THE TASK → From the line below that contains "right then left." to the line that contains "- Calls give", repeat every line exactly, both ends included, and nothing else.

Records from a data source →

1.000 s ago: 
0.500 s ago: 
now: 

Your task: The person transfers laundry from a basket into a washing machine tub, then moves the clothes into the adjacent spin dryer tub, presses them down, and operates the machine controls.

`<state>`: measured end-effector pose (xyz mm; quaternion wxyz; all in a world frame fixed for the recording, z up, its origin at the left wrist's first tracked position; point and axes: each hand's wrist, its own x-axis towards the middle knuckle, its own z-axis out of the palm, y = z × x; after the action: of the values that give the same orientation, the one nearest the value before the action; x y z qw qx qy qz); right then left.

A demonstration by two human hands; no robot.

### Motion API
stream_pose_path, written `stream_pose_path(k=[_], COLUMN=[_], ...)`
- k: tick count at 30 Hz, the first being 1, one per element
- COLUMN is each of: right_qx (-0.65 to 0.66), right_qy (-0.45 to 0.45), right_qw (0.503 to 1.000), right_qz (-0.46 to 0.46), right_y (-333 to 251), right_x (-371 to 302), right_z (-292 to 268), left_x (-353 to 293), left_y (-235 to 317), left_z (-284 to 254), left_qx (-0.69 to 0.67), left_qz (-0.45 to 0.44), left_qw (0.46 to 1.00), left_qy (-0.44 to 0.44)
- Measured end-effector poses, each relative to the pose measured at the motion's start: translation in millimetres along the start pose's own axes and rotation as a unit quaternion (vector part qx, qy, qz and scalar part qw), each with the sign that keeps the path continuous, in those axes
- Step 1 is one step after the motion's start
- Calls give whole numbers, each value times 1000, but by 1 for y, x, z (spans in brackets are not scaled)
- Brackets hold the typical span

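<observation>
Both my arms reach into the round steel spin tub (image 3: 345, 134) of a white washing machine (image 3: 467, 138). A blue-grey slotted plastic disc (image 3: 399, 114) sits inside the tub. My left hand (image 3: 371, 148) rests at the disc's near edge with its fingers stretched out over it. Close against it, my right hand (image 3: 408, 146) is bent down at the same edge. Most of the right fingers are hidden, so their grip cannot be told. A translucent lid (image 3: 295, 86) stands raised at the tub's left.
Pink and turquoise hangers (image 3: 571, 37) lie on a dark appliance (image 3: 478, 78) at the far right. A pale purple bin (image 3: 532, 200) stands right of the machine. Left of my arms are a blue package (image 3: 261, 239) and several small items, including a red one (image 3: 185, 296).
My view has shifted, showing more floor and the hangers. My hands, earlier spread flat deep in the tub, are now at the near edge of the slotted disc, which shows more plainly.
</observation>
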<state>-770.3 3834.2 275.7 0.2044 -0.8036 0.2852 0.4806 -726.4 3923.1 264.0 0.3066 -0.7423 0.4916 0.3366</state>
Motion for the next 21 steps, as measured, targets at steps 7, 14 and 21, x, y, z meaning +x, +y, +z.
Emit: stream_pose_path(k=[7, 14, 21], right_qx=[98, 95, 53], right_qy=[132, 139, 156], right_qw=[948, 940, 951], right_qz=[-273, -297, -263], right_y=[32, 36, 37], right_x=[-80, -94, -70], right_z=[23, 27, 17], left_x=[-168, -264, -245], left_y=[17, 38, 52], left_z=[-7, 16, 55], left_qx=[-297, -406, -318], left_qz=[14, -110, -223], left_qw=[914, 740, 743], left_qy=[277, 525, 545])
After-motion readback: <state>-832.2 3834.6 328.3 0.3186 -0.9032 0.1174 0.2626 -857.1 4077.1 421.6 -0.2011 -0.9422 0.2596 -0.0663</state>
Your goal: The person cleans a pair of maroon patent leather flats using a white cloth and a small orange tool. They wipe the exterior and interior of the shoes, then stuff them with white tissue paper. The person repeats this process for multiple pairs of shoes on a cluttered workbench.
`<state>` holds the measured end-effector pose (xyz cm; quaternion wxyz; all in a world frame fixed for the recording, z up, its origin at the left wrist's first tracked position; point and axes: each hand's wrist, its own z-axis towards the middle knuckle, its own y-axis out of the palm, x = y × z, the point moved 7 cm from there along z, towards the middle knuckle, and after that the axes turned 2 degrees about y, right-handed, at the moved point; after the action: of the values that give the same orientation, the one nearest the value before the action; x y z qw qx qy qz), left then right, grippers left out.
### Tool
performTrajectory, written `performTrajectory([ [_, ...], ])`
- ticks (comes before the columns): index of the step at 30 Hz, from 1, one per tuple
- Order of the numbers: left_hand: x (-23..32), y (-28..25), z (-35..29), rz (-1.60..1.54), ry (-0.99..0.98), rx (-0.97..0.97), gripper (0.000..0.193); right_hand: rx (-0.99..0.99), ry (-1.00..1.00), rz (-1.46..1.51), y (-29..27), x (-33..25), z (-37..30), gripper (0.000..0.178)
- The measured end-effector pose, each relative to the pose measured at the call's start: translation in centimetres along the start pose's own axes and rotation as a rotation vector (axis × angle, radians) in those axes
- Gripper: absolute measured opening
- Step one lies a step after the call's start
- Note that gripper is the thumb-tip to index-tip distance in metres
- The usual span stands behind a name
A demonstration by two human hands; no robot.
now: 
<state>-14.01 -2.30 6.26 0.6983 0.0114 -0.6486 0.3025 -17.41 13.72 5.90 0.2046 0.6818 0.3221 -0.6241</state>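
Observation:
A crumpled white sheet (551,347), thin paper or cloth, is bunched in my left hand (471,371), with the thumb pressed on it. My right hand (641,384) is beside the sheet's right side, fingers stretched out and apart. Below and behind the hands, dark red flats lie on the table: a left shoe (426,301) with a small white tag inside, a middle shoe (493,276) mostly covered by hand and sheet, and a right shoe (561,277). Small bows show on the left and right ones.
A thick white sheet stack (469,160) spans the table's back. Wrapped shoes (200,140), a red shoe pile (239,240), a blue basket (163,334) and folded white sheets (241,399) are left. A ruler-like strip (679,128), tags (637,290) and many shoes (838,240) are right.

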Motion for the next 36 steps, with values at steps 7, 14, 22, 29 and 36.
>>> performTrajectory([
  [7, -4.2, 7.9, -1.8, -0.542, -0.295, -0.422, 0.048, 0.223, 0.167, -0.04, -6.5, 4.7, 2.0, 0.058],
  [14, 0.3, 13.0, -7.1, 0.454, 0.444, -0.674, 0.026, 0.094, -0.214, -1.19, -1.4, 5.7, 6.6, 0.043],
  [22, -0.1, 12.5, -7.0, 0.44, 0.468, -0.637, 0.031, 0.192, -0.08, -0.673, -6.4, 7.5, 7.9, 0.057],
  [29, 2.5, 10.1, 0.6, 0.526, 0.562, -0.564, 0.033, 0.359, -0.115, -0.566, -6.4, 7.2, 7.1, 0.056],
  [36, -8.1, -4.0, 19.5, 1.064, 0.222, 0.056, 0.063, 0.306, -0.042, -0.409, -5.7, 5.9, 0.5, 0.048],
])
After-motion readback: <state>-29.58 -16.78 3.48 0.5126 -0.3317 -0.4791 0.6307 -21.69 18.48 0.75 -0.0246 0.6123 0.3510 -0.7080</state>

ANSWER TO THE PROBLEM →
`<state>`: measured end-effector pose (xyz mm; quaternion wxyz; all in a world frame fixed for the recording, z up, its origin at the left wrist's first tracked position; point and axes: each hand's wrist, its own x-axis towards the middle knuckle, its own z-axis out of the palm, y = z × x; after the action: of the values that give the same orientation, the one nearest the value before the action; x y z qw qx qy qz); right then left.

A demonstration by two human hands; no robot.

### Motion API
stream_pose_path, written `stream_pose_path(k=[_], COLUMN=[_], ...)`
- k: tick count at 30 Hz, the first being 1, one per element
- COLUMN is each of: right_qx (-0.65 to 0.66), right_qy (-0.45 to 0.45), right_qw (0.503 to 1.000), right_qz (-0.46 to 0.46), right_y (-333 to 251), right_x (-371 to 302), right_z (-292 to 268), left_x (-353 to 293), left_y (-235 to 317), left_z (-284 to 254), left_qx (-0.69 to 0.67), left_qz (-0.45 to 0.44), left_qw (0.46 to 1.00), left_qy (-0.44 to 0.44)
- Measured end-effector poses, each relative to the pose measured at the motion's start: translation in millimetres along the start pose's own axes and rotation as a unit quaternion (vector part qx, qy, qz and scalar part qw), each with the sign that keeps the path continuous, in those axes
- Step 1 is one step after the motion's start
- Calls give whole numbers, each value times 1000, but by 1 for y, x, z (spans in brackets are not scaled)

The exercise has been answered completely.